NB: The keyword static plays a double role. When used in the definitions of global variables, it specifies internal linkage. When used in the definitions of the local variables, it specifies that the lifetime of the variable is going to be the duration of the program instead of being the duration of the function.

Hope that helps!


Linkage determines whether identifiers that have identical names refer to the same object, function, or other entity, even if those identifiers appear in different translation units. The linkage of an identifier depends on how it was declared. There are three types of linkages:

  1. Internal linkage : identifiers can only be seen within a translation unit.
  2. External linkage : identifiers can be seen (and referred to) in other translation units.
  3. No linkage : identifiers can only be seen in the scope in which they are defined. Linkage does not affect scoping

C++ only : You can also have linkage between C++ and non-C++ code fragments, which is called language linkage.

Source :IBM Program Linkage


In terms of 'C' (Because static keyword has different meaning between 'C' & 'C++')

Lets talk about different scope in 'C'

SCOPE: It is basically how long can I see something and how far.

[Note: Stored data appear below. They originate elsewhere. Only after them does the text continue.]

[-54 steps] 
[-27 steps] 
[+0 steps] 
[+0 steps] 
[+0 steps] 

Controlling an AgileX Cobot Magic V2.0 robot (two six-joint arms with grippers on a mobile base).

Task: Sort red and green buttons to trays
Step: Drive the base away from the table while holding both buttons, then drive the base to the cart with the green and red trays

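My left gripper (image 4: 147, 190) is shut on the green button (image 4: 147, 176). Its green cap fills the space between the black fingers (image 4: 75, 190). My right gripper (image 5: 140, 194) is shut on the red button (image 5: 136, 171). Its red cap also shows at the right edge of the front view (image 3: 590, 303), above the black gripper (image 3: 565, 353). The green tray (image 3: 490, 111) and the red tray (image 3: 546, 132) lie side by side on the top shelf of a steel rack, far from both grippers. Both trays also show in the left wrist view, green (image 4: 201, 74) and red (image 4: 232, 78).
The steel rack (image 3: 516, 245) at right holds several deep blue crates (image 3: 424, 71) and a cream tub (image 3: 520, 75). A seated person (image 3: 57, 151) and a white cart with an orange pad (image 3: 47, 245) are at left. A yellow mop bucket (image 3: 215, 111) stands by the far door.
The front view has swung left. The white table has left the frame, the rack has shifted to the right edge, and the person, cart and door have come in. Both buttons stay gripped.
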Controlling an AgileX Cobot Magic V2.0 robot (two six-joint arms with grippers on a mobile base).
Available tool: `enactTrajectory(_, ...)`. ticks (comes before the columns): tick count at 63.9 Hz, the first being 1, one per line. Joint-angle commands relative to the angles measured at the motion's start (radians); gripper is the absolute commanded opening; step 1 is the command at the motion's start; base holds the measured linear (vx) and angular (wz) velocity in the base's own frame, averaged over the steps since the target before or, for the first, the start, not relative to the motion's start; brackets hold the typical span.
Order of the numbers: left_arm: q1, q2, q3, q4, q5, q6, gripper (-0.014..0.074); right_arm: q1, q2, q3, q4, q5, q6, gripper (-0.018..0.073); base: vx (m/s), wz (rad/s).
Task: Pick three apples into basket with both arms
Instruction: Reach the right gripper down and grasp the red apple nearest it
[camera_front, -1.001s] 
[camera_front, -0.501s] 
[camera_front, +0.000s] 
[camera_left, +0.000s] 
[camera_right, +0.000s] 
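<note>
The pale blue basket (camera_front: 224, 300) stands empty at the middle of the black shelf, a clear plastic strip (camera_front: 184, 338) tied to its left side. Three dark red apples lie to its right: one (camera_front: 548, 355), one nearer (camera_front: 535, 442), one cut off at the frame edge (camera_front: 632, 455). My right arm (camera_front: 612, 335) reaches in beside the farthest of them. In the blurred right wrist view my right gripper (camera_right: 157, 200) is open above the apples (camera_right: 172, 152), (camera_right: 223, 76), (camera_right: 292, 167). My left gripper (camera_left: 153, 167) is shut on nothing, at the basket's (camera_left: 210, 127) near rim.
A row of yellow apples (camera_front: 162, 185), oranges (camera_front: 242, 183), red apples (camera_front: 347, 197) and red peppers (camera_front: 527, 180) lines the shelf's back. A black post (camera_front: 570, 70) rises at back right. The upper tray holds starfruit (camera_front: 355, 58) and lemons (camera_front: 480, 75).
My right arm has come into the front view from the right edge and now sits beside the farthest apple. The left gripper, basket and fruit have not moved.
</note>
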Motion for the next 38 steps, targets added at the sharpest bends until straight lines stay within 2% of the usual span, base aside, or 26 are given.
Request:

  1. Local variable : Scope is only inside a function. It resides in the STACK area of RAM. Which means that every time a function gets called all the variables that are the part of that function, including function arguments are freshly created and are destroyed once the control goes out of the function. (Because the stack is flushed every time function returns)

  2. Static variable: Scope of this is for a file. It is accessible every where in the file
    in which it is declared. It resides in the DATA segment of RAM. Since this can only be accessed inside a file and hence INTERNAL linkage. Any
    other files cannot see this variable. In fact STATIC keyword is the only way in which we can introduce some level of data or function
    hiding in 'C'

  3. Global variable: Scope of this is for an entire application. It is accessible form every where of the application. Global variables also resides in DATA segment Since it can be accessed every where in the application and hence EXTERNAL Linkage

By default all functions are global. In case, if you need to hide some functions in a file from outside, you can prefix the static keyword to the function. :-)


In C++

Any variable at file scope and that is not nested inside a class or function, is visible throughout all translation units in a program. This is called external linkage because at link time the name is visible to the linker everywhere, external to that translation unit.

Global variables and ordinary functions have external linkage.

Static object or function name at file scope is local to translation unit. That is called as Internal Linkage

Linkage refers only to elements that have addresses at link/load time; thus, class declarations and local variables have no linkage.